**Task requirements**
From the line containing "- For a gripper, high" down to the line containing "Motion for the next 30" in the records below, reproduce every line exactly, ends included, and omit all others.
*** Opening of Records for processing ***
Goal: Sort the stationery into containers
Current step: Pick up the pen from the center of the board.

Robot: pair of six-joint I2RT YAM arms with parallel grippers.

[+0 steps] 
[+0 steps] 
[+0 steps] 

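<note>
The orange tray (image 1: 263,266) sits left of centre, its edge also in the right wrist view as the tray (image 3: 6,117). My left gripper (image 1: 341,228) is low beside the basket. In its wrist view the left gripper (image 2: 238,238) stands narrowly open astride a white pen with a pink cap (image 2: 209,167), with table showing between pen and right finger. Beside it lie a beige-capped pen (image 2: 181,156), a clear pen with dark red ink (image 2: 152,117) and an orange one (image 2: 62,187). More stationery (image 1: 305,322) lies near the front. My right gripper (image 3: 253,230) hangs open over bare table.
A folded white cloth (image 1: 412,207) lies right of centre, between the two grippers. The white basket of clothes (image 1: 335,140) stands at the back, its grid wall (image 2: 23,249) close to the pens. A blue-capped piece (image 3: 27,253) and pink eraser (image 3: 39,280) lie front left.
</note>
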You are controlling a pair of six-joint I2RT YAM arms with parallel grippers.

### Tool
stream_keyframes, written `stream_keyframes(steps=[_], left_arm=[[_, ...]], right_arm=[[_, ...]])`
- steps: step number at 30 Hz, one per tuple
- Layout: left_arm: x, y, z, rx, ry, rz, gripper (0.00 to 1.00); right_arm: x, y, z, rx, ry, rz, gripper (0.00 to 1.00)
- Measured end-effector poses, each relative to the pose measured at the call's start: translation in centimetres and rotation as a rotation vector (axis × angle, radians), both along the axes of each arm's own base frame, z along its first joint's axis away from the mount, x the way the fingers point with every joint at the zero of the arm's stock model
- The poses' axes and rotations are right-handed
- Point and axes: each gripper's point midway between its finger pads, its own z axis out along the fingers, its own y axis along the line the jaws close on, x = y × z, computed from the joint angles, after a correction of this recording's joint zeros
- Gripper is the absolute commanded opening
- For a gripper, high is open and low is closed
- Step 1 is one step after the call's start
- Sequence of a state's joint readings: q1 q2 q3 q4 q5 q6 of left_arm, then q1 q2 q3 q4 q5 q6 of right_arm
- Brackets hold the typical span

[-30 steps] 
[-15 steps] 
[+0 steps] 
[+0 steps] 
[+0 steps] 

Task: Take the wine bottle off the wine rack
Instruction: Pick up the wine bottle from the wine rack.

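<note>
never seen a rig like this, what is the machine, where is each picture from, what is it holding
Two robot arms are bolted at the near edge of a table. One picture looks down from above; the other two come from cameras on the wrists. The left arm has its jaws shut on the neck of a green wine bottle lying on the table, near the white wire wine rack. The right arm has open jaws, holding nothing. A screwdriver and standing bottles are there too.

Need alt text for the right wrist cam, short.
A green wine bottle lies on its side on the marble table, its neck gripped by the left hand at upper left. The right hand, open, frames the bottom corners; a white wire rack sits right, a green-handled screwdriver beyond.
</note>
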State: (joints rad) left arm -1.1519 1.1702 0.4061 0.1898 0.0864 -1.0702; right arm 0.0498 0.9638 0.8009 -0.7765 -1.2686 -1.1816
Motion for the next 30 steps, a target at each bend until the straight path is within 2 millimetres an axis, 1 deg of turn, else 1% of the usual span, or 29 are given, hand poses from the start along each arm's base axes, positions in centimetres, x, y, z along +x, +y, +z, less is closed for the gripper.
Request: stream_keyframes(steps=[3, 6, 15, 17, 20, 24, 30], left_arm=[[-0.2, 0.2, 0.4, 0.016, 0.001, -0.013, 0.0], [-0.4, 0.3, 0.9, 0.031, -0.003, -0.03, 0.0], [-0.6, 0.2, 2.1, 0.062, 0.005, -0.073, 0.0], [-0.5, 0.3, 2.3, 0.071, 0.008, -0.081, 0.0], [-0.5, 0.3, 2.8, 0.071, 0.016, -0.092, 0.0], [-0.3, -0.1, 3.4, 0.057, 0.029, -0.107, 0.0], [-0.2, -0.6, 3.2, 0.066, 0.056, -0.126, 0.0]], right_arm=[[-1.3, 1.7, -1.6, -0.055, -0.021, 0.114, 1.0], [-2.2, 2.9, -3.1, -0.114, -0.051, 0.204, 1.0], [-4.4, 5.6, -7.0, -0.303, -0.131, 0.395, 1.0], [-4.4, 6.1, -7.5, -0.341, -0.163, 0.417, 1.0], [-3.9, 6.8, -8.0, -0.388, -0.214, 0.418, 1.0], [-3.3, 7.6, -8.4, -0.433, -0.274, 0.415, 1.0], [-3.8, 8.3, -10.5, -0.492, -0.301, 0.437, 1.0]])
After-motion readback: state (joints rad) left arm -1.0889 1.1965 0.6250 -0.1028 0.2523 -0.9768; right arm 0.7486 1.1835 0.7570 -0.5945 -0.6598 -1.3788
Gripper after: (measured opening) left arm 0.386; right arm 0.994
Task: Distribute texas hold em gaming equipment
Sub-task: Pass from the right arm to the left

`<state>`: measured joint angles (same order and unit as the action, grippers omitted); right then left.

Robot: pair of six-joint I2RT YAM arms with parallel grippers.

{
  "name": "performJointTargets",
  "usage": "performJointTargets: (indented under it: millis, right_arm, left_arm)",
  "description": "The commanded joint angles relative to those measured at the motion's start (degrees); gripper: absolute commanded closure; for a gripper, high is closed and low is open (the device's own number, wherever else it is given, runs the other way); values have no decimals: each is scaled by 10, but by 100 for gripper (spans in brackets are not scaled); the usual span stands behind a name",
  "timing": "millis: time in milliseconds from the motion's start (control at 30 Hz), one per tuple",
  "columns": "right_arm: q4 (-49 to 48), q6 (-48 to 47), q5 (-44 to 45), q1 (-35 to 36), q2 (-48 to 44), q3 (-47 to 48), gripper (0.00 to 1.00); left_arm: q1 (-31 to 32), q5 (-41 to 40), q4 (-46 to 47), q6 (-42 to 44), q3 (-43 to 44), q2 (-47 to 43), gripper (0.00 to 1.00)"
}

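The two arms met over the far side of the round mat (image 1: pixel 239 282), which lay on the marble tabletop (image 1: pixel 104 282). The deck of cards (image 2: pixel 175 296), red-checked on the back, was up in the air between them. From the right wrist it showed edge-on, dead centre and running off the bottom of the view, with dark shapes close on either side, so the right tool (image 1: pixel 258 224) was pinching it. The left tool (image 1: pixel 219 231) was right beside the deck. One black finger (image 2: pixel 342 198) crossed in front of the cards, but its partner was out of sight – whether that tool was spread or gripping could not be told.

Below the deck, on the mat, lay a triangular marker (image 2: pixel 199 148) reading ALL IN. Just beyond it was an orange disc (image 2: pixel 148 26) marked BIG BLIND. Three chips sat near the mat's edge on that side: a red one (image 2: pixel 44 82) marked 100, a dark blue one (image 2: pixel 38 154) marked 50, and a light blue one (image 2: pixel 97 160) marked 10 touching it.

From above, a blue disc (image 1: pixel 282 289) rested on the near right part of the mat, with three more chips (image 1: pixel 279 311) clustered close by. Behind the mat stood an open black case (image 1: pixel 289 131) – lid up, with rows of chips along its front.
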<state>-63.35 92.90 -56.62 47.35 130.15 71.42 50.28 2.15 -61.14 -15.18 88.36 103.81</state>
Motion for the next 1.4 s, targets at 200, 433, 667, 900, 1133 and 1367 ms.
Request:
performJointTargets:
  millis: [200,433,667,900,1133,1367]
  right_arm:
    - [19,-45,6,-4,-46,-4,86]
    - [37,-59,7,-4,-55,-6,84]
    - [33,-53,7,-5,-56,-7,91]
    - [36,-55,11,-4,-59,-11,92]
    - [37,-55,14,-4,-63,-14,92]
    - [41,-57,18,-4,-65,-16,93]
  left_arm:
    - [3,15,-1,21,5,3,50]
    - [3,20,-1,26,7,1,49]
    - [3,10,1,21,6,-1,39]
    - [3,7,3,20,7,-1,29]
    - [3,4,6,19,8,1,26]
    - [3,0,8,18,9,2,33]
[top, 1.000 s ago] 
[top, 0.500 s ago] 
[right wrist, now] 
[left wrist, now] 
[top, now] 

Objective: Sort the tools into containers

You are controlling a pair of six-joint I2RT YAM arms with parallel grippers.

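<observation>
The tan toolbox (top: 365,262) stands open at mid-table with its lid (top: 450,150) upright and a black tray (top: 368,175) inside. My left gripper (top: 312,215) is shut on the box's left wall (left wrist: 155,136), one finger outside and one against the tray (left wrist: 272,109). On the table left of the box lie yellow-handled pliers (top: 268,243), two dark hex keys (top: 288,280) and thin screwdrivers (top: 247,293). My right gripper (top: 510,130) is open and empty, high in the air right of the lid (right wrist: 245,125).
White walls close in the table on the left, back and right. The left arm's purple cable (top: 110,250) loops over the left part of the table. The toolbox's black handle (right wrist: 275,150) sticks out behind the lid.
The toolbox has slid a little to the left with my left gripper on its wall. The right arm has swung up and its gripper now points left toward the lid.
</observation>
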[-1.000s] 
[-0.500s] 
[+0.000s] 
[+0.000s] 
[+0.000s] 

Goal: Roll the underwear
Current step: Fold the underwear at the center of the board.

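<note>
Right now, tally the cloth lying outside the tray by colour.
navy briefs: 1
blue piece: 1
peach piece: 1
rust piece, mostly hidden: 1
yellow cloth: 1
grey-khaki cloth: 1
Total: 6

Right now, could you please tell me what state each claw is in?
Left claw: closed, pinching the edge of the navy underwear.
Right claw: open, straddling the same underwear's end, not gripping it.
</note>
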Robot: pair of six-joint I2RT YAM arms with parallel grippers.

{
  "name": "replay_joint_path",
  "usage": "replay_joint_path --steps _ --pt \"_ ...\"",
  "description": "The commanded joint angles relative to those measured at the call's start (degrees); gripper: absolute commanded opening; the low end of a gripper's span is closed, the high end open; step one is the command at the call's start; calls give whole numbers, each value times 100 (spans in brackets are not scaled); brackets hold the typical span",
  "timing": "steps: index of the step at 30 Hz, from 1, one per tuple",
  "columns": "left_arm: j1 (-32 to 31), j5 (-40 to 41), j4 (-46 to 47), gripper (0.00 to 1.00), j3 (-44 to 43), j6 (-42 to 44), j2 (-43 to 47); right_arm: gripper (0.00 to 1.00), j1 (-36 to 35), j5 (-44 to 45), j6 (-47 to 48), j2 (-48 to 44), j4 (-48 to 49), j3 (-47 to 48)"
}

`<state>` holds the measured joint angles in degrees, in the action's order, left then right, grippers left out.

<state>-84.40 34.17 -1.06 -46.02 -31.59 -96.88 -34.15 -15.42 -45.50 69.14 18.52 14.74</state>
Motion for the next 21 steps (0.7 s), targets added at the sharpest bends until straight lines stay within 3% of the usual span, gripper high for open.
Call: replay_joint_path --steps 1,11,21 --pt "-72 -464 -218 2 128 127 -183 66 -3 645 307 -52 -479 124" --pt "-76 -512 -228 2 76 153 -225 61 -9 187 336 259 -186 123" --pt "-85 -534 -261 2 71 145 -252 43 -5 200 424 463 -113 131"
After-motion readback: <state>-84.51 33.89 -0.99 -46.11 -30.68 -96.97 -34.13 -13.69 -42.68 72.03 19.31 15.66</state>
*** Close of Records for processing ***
**Solution to this task**
- For a gripper, high is open and low is closed
- Step 1 is one step after the call's start
- Sequence of a state's joint readings: q1 q2 q3 q4 q5 q6 of left_arm, then q1 q2 q3 q4 q5 q6 of right_arm
- Brackets hold the typical span

[-30 steps] 
[-15 steps] 
[+0 steps] 
[+0 steps] 
[+0 steps] 

Task: Take the wine bottle off the wine rack
Instruction: Pick up the wine bottle from the wine rack.

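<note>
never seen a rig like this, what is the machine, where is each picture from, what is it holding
Two robot arms are bolted at the near edge of a table. One picture looks down from above; the other two come from cameras on the wrists. The left arm has its jaws shut on the neck of a green wine bottle lying on the table, near the white wire wine rack. The right arm has open jaws, holding nothing. A screwdriver and standing bottles are there too.

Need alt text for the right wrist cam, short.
A green wine bottle lies on its side on the marble table, its neck gripped by the left hand at upper left. The right hand, open, frames the bottom corners; a white wire rack sits right, a green-handled screwdriver beyond.
</note>
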State: (joints rad) left arm -1.1519 1.1702 0.4061 0.1898 0.0864 -1.0702; right arm 0.0498 0.9638 0.8009 -0.7765 -1.2686 -1.1816
Motion for the next 30 steps, a target at each bend until the straight path is within 2 millimetres an axis, 1 deg of turn, else 1% of the usual span, or 29 are given, hand poses from the start along each arm's base axes, positions in centimetres, x, y, z along +x, +y, +z, less is closed for the gripper.

The required output is now complete.